Reputation: 1706
maybe you can shed light on something for me here:
DB = MySQL 5.7
Storage engine: InnoDB
Isolation level: Repeatable Read
Following table:
---------------
| MyTable |
---------------
| PK | Concur |
---------------
| 3 | 2 |
---------------
I have no transaction going at this point in time and I select this record like
SELECT * FROM MyTable WHERE PK = 3
and store the result in my program.
I start now a DB transaction.
An outside process increments Concur
for the record with PK
= 3 from 2 to 3 after my transaction has started.
I have not yet read again from that table inside my transaction.
I issue the following query from inside my transaction:
UPDATE MyTable SET Concur = 3 WHERE PK = 3 AND Concur = 2
This will succeed with 0 records affected
. So clearly, it evaluates against the data that has been altered AFTER my transaction has started.

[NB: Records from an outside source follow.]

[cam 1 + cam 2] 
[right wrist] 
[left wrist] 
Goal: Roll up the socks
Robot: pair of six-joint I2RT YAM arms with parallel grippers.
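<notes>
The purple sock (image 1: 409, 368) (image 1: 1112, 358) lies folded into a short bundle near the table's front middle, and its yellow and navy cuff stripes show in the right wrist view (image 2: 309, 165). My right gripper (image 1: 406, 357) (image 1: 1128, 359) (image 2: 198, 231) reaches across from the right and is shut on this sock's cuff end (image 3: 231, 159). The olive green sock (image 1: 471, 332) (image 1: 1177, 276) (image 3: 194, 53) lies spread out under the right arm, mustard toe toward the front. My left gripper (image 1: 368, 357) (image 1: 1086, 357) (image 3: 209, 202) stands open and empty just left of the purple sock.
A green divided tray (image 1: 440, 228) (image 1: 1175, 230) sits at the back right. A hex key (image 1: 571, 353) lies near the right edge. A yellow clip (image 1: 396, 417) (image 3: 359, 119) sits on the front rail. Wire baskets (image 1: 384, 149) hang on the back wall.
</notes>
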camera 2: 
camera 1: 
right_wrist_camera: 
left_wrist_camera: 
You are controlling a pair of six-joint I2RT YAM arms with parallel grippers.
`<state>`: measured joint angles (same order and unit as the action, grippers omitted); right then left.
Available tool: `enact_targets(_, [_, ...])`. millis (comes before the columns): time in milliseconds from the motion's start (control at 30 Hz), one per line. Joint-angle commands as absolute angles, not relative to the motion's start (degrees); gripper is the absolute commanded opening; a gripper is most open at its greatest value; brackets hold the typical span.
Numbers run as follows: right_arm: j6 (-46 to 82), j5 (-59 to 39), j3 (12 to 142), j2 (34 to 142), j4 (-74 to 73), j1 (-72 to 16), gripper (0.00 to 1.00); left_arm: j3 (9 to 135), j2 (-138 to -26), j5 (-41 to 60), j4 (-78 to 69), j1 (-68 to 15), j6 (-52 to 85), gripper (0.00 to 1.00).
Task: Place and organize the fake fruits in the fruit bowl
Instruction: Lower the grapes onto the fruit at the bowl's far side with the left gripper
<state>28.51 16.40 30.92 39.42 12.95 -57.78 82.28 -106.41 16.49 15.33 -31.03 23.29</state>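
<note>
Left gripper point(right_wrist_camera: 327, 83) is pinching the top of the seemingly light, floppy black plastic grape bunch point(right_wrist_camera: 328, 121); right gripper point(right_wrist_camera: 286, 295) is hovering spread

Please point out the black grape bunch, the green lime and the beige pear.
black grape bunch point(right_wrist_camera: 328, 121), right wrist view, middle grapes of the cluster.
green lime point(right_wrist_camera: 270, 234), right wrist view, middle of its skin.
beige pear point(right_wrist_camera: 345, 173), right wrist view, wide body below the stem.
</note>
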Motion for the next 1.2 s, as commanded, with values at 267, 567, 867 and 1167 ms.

Still in the transaction I subsequently query:
SELECT * FROM MyTable WHERE PK = 3
which will return me the record with PK = 3 and Concur = 2
which are the values from before the transaction.
Why do SELECT
and UPDATE ... WHERE
behave differently, what am I missing?
I would have expected that the UPDATE ... WHERE
statement either fails directly instead of succeeding with 0 records affected, or alternatively it succeeds there with 1 record affected and then blows at the COMMIT
afterwards, but not this mix and match.
Any insight here?
Upvotes: 7
Views: 3869
Reputation: 142540
Signal your intent with FOR UPDATE
:
BEGIN;
SELECT ... FOR UPDATE;
...
(no other thread can change that row until you `COMMIT` or `ROLLBACK`)
...
COMMIT;
On the other hand...
BEGIN;
...
(At this point another thread modifies the row...)
...
SELECT ... FOR UPDATE; -- you are blocked until they COMMIT or ROLLBACK
Upvotes: 1
Reputation: 562951
https://dev.mysql.com/doc/refman/8.0/en/innodb-consistent-read.html
A consistent read means that InnoDB uses multi-versioning to present to a query a snapshot of the database at a point in time. The query sees the changes made by transactions that committed before that point of time, and no changes made by later or uncommitted transactions. The exception to this rule is that the query sees the changes made by earlier statements within the same transaction. This exception causes the following anomaly: If you update some rows in a table, a SELECT sees the latest version of the updated rows, but it might also see older versions of any rows. If other sessions simultaneously update the same table, the anomaly means that you might see the table in a state that never existed in the database.
The important condition is if you change the rows, your consistent read is "refreshed" so it includes the change you just made.
But if you UPDATE, it's always made to the most recent version of the row, not the version your transaction's consistent read can view. Therefore your UPDATE may have no net effect, if another transaction has already made that change. That's the situation you observed.
Therefore your transaction issued an UPDATE but didn't change the row.
This is perhaps not how you would like InnoDB to behave, but it is nevertheless how it does behave.
Upvotes: 7
Reputation: 5396
To get affected by the Repeatable Read isolation level, you must be inside the same transaction. This means that your two selects must be inside a transaction, so they are not afected by wherever you change in your DB from an external transaction.
So, as you say, I have no transaction going at this point in time and I select this record like SELECT * FROM MyTable WHERE PK = 3
and store the result in my program. you are making a transaction with just one statement.
After that, you start a transaction with your Update.
What you should do is
START TRANSACTION
SELECT * FROM MyTable WHERE PK = 3
------ START TRANSACTION
----- UPDATE MyTable SET Concur = 3 WHERE PK = 3 AND Concur = 2
------- END TRANSACTTION
-------
-------
SELECT * FROM MyTable WHERE PK = 3
END TRANSACTION
In the left side, you have your select transaction, and in the right side your update. The left transaction is not afected by the update in this way.